Schwerpunktthema GENTECHNOLOGIE

Gespräch mit 
Prof. Dipl. Ing. Dr. Hans Niedermüller

Stichworte:
Erforschung des Alterungsprozesses

Zellteilung

Wissenschaft und Religion
Lebensbeginn und Lebenserwartung
Gentechnik in der Altersmedizin

 

"Sozusagen eine Modulation des Alterungsprozesses"

Was haben diesen vielen Ratten mit der biologischen Uhr des Menschen zu tun?
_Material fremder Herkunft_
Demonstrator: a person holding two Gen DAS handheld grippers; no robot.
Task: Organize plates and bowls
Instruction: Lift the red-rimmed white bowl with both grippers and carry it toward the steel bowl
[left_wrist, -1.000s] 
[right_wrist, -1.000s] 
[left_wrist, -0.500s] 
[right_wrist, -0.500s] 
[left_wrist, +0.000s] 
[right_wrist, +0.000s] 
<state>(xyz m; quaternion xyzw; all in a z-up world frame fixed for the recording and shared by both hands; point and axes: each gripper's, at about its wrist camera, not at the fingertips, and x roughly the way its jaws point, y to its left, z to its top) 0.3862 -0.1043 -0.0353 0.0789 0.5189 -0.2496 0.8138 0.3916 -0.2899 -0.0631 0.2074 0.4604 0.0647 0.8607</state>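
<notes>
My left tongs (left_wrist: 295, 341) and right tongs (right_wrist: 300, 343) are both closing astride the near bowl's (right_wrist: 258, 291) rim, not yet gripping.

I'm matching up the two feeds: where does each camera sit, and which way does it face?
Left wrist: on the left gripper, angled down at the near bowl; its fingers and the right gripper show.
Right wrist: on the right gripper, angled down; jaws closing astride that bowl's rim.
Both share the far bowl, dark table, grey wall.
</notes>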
NIEDERMÜLLER: Die Biologie von Nagetieren, wozu ja die Ratten gehören, ist sehr ähnlich der Biologie des Menschen und da die Nagetiere eine niedrige Stufe der Säugetiere darstellen, und es über die ganze Spanne bis zum Menschen sehr wenige Veränderungen gibt ist auch für den Menschen durch die Untersuchungen an diesen Versuchstieren ein Gewinn an Erkenntnis möglich

Wozu Räder

NIEDERMÜLLER: Die Laufräder dienen dazu, dass die spontane, freiwillige Lauffreudigkeit der Tiere animiert wird, diese soll, die Alterungsgeschwindigkeit beeinflussen. Das ist sozusagen eine Modulation des Alterungsprozesses. Wir erhoffen uns davon eine Verlangsamung, und Hinweise darauf gibt es.

Warum beschäftigen wir uns so intensiv mit dem Alter?

NIEDERMÜLLER: Erstens einmal ist ein Lebensabend, der in optimaler Weise gestaltet werden kann, für den Menschen etwas sehr Erstrebenswertes und daher ist es notwendig, auch zu wissen, welche Veränderungen mit dem Altern auftreten. Und das zweite ist, dass natürlich jeder Mensch und die Populationen, die Bevölkerungen bisher alle den Wunsch gehabt haben, länger zu leben. Und zwar in einem optimalen Zustand. In gesunden Verhältnissen, in optimalen sozialen Verhältnissen. Und daher ist die Alternsforschung auch entstanden.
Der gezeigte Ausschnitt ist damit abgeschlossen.